• **WORK TO COMPLETE**: Return the full listing word for word, but drop every picture from it.

>>

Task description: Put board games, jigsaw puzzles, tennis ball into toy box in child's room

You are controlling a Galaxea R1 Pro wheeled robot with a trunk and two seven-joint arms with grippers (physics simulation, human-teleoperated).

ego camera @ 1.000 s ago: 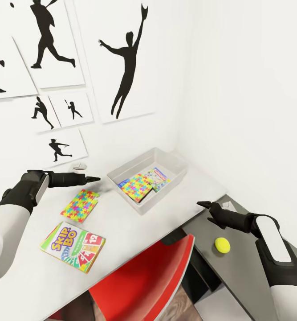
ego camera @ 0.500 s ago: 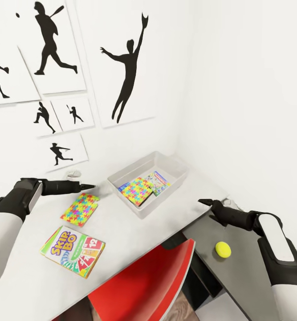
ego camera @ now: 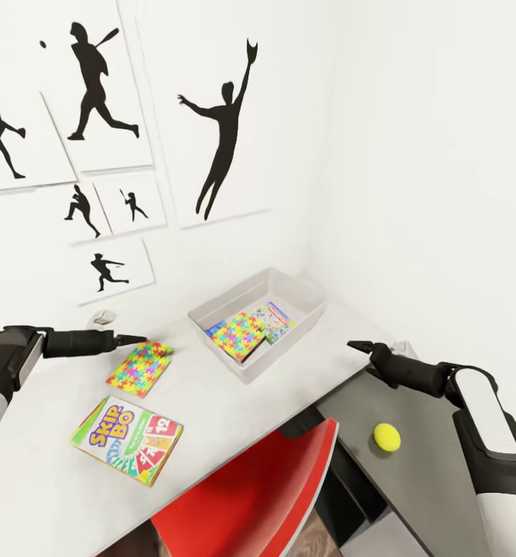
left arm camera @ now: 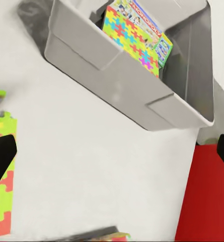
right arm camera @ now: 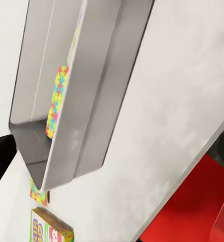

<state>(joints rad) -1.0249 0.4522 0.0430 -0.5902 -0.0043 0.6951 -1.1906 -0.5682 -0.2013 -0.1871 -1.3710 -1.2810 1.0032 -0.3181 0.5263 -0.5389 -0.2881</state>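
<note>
The light grey toy box (ego camera: 282, 352) stands at the desk's far corner. A jigsaw puzzle (ego camera: 238, 335) and the Monopoly board game (ego camera: 274, 319) lie inside it, also seen in the left wrist view as the puzzle (left arm camera: 129, 40) and the Monopoly box (left arm camera: 144, 22). A second jigsaw puzzle (ego camera: 139, 368) lies flat on the table (ego camera: 227, 410), with the Skip-Bo box (ego camera: 126, 439) nearer me. My left gripper (ego camera: 140, 339) hovers open just above that puzzle's far edge, its fingers (left arm camera: 1, 156) wide apart. The tennis ball (ego camera: 387, 436) rests on the dark lower section, below my open right gripper (ego camera: 360, 350).
A red chair (ego camera: 250, 495) is tucked under the desk's front edge between my arms. White walls with black sports silhouette pictures (ego camera: 223, 131) close off the back and right. A small white object (ego camera: 103, 317) sits by the wall.
My left gripper has pulled back to the left and lower, from beside the toy box to the loose puzzle's far edge. The view has shifted slightly. The right arm has barely moved.
</note>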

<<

• **REPLY TO THE TASK**:
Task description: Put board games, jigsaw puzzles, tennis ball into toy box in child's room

You are controlling a Galaxea R1 Pro wheeled robot with a trunk and two seven-joint arms with grippers (physics simulation, human-teleoperated).

ego camera @ 1.000 s ago: 
ego camera @ 0.500 s ago: 
ego camera @ now: 
left arm camera @ now: 
right arm camera @ now: 

<state>(joints rad) -1.0249 0.4522 0.0430 -0.5902 -0.0043 0.6951 -1.1906 -0.5682 -0.2013 -0.1871 -1.3710 -1.2810 1.0032 -0.3181 0.5263 -0.5389 -0.2881</state>
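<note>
The light grey toy box (ego camera: 282, 352) stands at the desk's far corner. A jigsaw puzzle (ego camera: 238, 335) and the Monopoly board game (ego camera: 274, 319) lie inside it, also seen in the left wrist view as the puzzle (left arm camera: 129, 40) and the Monopoly box (left arm camera: 144, 22). A second jigsaw puzzle (ego camera: 139, 368) lies flat on the table (ego camera: 227, 410), with the Skip-Bo box (ego camera: 126, 439) nearer me. My left gripper (ego camera: 140, 339) hovers open just above that puzzle's far edge, its fingers (left arm camera: 1, 156) wide apart. The tennis ball (ego camera: 387, 436) rests on the dark lower section, below my open right gripper (ego camera: 360, 350).
A red chair (ego camera: 250, 495) is tucked under the desk's front edge between my arms. White walls with black sports silhouette pictures (ego camera: 223, 131) close off the back and right. A small white object (ego camera: 103, 317) sits by the wall.
My left gripper has pulled back to the left and lower, from beside the toy box to the loose puzzle's far edge. The view has shifted slightly. The right arm has barely moved.
</note>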

Whatever the exercise asked has now been answered.